What to work on:
Return every line from the one with "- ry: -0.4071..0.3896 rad" through the one with "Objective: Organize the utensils", inclusive, exactly as it appears below.

Information shown:
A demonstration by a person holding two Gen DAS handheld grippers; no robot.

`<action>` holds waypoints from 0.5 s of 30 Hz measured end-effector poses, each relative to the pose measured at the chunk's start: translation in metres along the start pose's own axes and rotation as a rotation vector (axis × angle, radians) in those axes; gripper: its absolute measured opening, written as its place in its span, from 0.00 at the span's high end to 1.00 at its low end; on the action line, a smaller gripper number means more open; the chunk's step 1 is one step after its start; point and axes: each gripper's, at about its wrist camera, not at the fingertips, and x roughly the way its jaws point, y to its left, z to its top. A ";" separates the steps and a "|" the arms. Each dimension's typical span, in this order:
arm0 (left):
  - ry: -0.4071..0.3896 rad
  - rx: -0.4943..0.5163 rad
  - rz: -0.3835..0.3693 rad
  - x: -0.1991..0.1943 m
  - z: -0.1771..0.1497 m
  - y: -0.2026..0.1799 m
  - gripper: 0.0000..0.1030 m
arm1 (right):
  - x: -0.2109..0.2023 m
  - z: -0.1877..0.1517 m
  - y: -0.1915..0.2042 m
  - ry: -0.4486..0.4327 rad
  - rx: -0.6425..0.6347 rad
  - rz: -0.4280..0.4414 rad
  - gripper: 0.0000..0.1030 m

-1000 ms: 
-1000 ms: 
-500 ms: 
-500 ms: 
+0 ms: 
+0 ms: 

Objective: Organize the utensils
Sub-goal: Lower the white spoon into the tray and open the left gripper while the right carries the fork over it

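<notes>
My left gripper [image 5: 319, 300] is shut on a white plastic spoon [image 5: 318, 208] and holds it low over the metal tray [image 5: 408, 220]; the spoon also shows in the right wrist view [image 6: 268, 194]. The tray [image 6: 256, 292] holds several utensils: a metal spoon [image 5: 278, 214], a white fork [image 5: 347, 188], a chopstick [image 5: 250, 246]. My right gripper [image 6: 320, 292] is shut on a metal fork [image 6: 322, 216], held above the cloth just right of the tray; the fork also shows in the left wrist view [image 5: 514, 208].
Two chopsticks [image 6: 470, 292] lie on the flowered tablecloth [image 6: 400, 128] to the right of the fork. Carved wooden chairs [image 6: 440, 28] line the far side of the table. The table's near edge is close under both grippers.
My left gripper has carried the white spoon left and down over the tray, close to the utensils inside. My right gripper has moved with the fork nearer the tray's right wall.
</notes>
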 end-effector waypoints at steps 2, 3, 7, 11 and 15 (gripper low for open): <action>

Response area:
  - ry: -0.4071..0.3896 rad
  - rx: -0.4943..0.5163 rad
  - rz: -0.3835..0.3693 rad
  - x: -0.1991..0.1943 m
  - z: -0.1771..0.1497 m
  - y: -0.2026..0.1799 m
  - gripper: 0.0000..0.1030 m
arm1 (right):
  - x: -0.2109..0.2023 m
  - z: -0.1877..0.1517 m
  - y: -0.1915..0.2042 m
  - ry: -0.4486..0.4327 rad
  - rx: -0.6425..0.6347 rad
  - rz: -0.4280..0.4414 rad
  - gripper: 0.0000..0.1030 m

-1000 ms: 
-1000 ms: 
-500 ms: 
-500 ms: 
+0 ms: 
+0 ms: 

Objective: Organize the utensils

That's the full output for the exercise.